This in turn causes an undesirable increase in the tone density of the
image.
The problem described has long been recognized, and several remedial
approaches have been suggested in an attempt to overcome it. For example,
it has been proposed to use a doctor blade or "feed skive" adjacent to the
roller, adjusted to provide just enough clearance between the edge of the
skive and the surface of the shell to produce a coating of developer on
the roller having the thickness necessary to assure that the toning zone
will receive a supply of developer in the correct amount.
A disadvantage of developer flow control achieved through use of a feed
skive, however, results from the sensitivity of results to the clearance
between the skive and the shell. In this connection, a change of as little
as 0.005 inch in the feed gap is capable of varying the tone quality of
the image obtained. Proper adjustment of the gap, therefore, can be
detrimentally affected by a skive whose surface is not perfectly straight,
or by imperfections in the toner roll, for example, its non-circularity in
the case of a rotating roll.
Another solution proposed has involved the use of a slotted feed plate
positioned between the toner roll and the feed roller supplying it, the
amount of developer passing through the slot determining the thickness of
the coating on the toner roll, and therefore, the amount of developer
available in the toning zone.
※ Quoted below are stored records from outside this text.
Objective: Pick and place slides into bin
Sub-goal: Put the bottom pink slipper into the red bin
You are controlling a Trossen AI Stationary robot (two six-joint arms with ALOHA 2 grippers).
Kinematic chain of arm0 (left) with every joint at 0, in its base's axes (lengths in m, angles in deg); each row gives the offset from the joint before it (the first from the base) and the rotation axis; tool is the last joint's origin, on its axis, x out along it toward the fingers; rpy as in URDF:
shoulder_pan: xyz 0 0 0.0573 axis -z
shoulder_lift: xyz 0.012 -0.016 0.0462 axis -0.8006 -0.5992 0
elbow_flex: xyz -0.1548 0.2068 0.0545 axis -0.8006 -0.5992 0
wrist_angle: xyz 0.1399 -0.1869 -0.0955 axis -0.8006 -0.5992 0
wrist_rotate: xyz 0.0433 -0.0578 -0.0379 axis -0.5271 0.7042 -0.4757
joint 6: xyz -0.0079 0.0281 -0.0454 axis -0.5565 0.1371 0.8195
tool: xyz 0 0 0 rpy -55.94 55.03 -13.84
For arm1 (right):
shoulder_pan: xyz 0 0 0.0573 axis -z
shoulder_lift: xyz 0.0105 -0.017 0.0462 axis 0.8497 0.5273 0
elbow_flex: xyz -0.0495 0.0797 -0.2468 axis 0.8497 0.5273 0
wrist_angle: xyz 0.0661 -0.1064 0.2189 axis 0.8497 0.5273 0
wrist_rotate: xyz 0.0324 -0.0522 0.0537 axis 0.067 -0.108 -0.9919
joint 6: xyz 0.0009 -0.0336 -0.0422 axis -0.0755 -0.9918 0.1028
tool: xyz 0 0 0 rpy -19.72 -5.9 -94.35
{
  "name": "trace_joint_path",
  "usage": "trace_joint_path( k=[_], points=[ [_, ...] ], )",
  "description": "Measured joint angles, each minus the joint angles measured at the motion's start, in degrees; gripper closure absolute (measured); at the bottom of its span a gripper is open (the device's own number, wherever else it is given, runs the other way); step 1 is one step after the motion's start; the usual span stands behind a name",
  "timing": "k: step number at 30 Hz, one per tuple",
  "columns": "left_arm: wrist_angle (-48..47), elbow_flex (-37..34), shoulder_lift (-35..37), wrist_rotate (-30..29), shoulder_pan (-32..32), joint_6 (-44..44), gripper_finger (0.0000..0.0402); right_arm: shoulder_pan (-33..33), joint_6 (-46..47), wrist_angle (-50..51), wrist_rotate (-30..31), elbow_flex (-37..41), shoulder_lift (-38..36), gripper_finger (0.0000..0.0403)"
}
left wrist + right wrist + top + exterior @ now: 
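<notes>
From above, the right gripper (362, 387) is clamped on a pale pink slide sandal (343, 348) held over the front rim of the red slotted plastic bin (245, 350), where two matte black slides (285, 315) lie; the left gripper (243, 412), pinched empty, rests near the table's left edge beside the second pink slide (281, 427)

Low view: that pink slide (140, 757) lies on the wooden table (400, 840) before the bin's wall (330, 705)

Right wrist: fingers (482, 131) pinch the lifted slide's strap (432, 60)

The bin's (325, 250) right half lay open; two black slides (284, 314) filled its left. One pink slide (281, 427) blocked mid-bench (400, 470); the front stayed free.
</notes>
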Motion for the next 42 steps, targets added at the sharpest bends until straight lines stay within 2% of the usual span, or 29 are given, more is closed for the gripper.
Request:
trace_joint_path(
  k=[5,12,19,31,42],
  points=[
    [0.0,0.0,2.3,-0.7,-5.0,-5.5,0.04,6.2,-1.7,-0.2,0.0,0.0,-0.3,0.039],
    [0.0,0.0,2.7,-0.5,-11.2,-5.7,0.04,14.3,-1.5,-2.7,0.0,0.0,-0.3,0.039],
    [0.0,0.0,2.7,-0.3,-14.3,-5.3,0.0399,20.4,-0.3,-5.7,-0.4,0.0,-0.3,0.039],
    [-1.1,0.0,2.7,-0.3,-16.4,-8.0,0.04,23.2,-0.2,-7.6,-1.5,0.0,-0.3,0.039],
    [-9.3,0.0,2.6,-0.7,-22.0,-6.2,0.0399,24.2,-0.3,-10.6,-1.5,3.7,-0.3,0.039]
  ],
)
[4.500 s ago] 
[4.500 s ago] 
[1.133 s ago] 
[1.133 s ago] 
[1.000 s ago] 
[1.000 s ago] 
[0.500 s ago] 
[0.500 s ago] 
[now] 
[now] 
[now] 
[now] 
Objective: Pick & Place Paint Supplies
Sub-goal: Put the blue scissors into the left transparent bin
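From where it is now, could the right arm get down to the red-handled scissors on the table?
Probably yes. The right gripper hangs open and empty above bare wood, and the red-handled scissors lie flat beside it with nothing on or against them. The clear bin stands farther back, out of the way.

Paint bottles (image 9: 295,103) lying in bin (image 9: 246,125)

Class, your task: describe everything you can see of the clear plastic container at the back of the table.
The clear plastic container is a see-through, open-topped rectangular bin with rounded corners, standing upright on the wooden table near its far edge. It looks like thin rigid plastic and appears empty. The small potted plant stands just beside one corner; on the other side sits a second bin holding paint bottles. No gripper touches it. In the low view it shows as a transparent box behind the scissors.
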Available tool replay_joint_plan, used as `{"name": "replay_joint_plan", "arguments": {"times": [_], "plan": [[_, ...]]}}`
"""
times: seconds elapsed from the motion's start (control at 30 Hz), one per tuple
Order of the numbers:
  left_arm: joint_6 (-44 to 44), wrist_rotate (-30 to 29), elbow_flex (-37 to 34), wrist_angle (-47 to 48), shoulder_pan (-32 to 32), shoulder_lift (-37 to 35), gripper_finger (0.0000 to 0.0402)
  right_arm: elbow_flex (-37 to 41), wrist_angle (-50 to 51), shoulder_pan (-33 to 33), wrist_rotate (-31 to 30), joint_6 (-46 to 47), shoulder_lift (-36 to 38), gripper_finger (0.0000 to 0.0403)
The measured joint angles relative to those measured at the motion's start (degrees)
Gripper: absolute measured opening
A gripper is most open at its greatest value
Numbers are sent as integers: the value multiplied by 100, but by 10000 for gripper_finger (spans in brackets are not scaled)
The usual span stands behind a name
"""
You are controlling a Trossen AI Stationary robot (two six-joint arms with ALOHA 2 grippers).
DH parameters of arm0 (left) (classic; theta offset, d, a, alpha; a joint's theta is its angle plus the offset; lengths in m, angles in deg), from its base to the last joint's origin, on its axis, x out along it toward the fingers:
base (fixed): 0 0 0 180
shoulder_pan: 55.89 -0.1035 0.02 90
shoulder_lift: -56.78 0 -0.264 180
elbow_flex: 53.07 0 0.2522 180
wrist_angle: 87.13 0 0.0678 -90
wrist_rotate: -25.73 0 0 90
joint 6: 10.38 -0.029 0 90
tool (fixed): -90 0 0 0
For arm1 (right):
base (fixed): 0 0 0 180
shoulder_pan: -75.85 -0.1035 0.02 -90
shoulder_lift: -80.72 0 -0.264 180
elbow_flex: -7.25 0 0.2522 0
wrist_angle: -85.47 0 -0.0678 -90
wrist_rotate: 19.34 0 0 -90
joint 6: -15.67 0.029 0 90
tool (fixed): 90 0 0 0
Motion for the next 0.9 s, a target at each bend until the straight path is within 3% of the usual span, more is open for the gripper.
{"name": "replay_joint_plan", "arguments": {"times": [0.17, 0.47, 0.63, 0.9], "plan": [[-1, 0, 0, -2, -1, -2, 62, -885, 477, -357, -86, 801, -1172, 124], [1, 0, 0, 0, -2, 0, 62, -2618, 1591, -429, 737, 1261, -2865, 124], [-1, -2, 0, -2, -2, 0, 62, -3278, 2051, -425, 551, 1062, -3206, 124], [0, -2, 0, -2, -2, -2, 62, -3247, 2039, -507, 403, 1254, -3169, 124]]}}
Again, however, the dimensions are critical,
and in this regard, as little as a 0.005 inch change in the slot width, or
in the position of the feed plate relative to the toning roller, has a
disproportionate influence on image quality.
SUMMARY OF THE INVENTION
In view of the processing, therefore, it is a first aspect of this
invention to provide better toned images prepared by
electrostatographic-type reproduction devices.
A second aspect of this invention is to provide an improved system for
distributing developer particles on toning rollers.
An additional aspect of this invention is to prevent the accumulation of
excessive amounts or roll-back of developer particles in the toner
application zone.
A further aspect of this invention is to reduce the sensitivity of feed
skives optionally placed adjacent to shells to the degree of clearance
between the skives and the shells.
Another aspect of this invention is to provide toning rollers that do not
require skives to adjust the amount of developer particles on toning
rollers.
A still additional aspect of this invention is to provide toning rollers
that allow control of the amount of developer particles on the shells
through control of the magnetic field affecting the particles.
Yet another aspect of this invention is to provide toning rollers that
automatically throw-off unwanted developer particles from shells, thereby
providing control of the amount of developer particles on the shells.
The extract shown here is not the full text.